LIMA, Peru (JTA) — The story of Lima’s only Jewish bakery begins on Christmas.

On the eve of the holiday in 2016, Deborah Trapunsky was baking challah for a non-Jewish friend who wanted a unique gift for her boyfriend. Her friends had always loved her challah, and she enjoyed sharing this aspect of her culture with them. But on that night, Trapunsky figured that she would see if anyone else would be interested in some challah to go with their Christmas dinner. So she posted on Facebook. 

The response was overwhelming.

Trapunsky ended up receiving nearly 100 orders, and without a professional oven, she barely kept up with the demand. Using her parents’ small kitchen to complete the orders, Trapunsky said that she had to “colonize” her parents’ apartment — using every countertop to knead dough, laying out challahs throughout the rooms to cool down and then packaging them. 

As she drove around Lima on Christmas day completing all the deliveries, as the majority of Peruvians were celebrating with their families, Trapunsky hatched a plan to turn the unexpected response into a business. 
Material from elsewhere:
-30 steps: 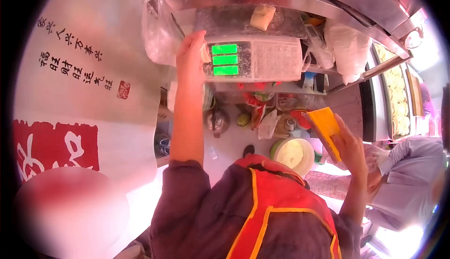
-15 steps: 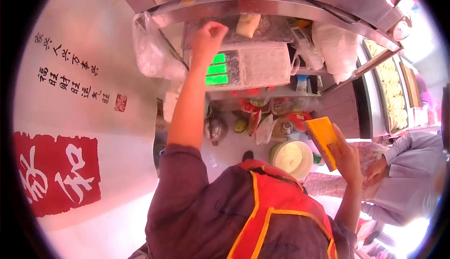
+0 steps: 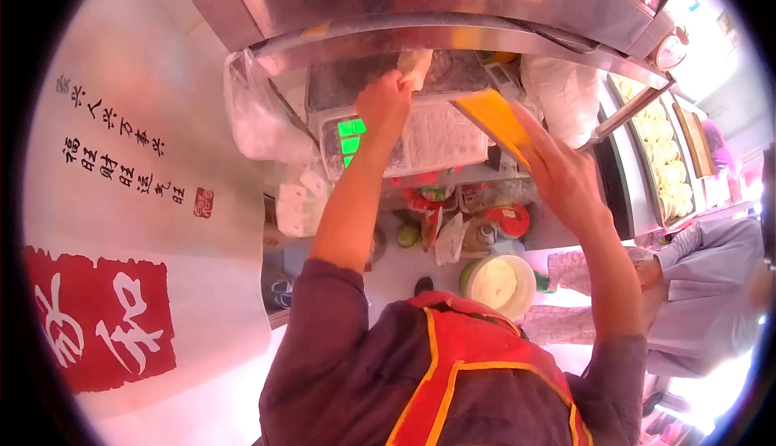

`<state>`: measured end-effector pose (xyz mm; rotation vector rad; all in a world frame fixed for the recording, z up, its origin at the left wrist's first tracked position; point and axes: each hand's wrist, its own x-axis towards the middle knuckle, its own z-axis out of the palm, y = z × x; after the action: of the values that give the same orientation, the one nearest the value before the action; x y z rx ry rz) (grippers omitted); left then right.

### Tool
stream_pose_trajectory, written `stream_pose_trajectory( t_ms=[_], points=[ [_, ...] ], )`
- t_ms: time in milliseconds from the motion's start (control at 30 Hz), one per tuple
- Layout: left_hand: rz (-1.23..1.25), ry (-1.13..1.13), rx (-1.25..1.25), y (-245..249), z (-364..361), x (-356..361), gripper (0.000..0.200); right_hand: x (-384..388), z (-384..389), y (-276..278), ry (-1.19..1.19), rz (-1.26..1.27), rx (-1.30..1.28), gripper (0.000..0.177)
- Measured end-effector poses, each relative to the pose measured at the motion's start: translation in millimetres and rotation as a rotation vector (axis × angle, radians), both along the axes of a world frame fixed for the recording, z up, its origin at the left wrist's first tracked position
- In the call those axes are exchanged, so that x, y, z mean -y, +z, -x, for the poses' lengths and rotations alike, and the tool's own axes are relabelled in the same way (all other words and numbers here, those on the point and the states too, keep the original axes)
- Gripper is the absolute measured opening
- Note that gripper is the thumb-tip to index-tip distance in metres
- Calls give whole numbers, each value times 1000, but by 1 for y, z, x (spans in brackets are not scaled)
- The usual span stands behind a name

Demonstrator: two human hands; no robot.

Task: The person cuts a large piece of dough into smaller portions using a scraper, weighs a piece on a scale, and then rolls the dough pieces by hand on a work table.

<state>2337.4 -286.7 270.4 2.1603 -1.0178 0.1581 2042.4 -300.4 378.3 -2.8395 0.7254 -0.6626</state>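
My left hand (image 3: 385, 100) reaches up to a pale lump of dough (image 3: 414, 66) on the metal pan of a weighing scale (image 3: 364, 82); its fingers touch or pinch the dough, and the grip itself is hidden. The scale's green display (image 3: 349, 136) and white keypad (image 3: 439, 135) lie just below that hand. My right hand (image 3: 560, 173) holds a yellow dough scraper (image 3: 493, 115), raised over the keypad, its blade pointing at the scale pan.
A clear plastic bag (image 3: 260, 108) hangs left of the scale, white bags (image 3: 562, 94) right. Trays of round buns (image 3: 664, 155) sit at right. Below are a white tub (image 3: 499, 283) and jars. Another person's sleeve (image 3: 703, 284) is at lower right.
My left hand rose from beside the display to the dough on the pan. My right hand lifted the scraper from beside the tub up to the scale.
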Motion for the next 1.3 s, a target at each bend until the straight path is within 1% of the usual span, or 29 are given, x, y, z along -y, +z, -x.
stream_pose_trajectory(
  t_ms=[33,100,133,233,333,433,500,533,600,700,767,800,833,867,933,967,1000,1033,1067,1100,1133,1167,1233,1267,1300],
  points=[
    [43,-1,54,-3,2,-4,19,2,-20,6,5,23,-8,60],
    [131,3,162,-7,4,-12,15,11,-51,6,77,159,-63,69],
    [129,14,158,-8,5,-14,14,15,-65,5,115,228,-90,74],
    [150,40,128,-9,13,-18,13,21,-94,6,160,319,-110,77],
    [215,47,91,-10,15,-21,13,26,-112,7,187,361,-152,75],
    [231,22,65,-9,15,-24,13,32,-125,16,253,310,-206,72],
    [212,-4,5,-5,19,-29,17,33,-137,21,291,251,-230,68],
    [227,-5,3,-6,19,-29,13,33,-143,23,308,222,-241,65],
    [262,-11,2,-11,17,-27,7,32,-155,23,361,283,-213,59],
    [384,-58,20,-21,8,-25,8,40,-169,15,403,308,-223,48],
    [394,-174,145,-37,-8,-23,9,38,-160,27,356,395,-328,43],
    [399,-196,97,-28,-5,-26,10,38,-148,36,364,431,-301,43],
    [354,-192,89,-40,-13,-24,10,38,-135,44,392,465,-272,43],
    [382,-143,-88,-26,-4,-30,11,37,-118,50,344,427,-299,44],
    [450,-151,-64,-25,-3,-38,13,26,-91,63,335,334,-322,45],
    [480,-122,-48,-26,-3,-50,14,15,-66,73,264,284,-404,48],
    [558,-167,3,-26,-2,-58,10,16,-39,69,288,269,-281,54],
    [534,-118,-311,-20,3,-74,10,2,-18,87,190,94,-271,57],
    [517,-77,-627,-6,12,-92,10,8,17,81,210,-21,-5,54],
    [498,-44,-946,-1,16,-106,10,4,48,87,-21,-321,53,50],
    [696,-126,-1008,-18,7,-119,12,0,67,81,-121,-395,221,51],
    [711,-36,-1085,-18,2,-133,15,-6,85,71,-234,-473,384,51],
    [905,-163,-1299,-16,0,-169,13,-8,118,40,-324,-531,204,52],
    [993,-102,-1408,-15,-1,-176,12,-8,130,19,-361,-551,122,52],
    [1083,-45,-1511,-11,-3,-177,11,-10,138,-10,-268,-611,186,51]
  ],
)
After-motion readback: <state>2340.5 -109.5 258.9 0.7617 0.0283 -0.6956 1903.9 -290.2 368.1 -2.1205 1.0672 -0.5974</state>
“I was really surprised when the orders started to grow and grow,” she said. “I had no idea about anything, no idea how much challah I could bake, no idea how to do the packaging…but that’s how it all started.” 

She named her creation Oh-jalá — a bit of wordplay, as “ojala” means “I hope” and jalá is the Spanish word for challah, the braided Ashkenazi bread traditionally made on Shabbat and holidays.

Seven years after that Christmas Facebook post, the bakery has moved from a cramped 120-square-foot kitchen to a 1,200-foot brick and mortar space that opened in 2020 in a garage of an old colonial home in the posh neighborhood of San Isidro.

Trapunksy, who is 30, has gone from selling four flavors of challah to 12 — including vegan and nutella varieties — and has expanded from only selling challah to offering coffee, hamantaschen (for Purim), a variety of sweetbreads and even bagels. (She made sure to add the disclaimer that hers are not on par with New York bagels but that they suffice for the traveler in Peru who is craving the Jewish-American staple). 

Over the years, Trapunsky’s clientele has also shifted from mostly Jewish customers — who found her after the initial Christmas rush — to mostly non-Jews. She therefore sees Oh-jalá as more than a job: it’s her attempt to combat stereotypes, encourage the integration of Jews into Peruvian society, and perhaps most importantly, it’s her attempt to forge a unique Jewish-Peruvian identity for herself. 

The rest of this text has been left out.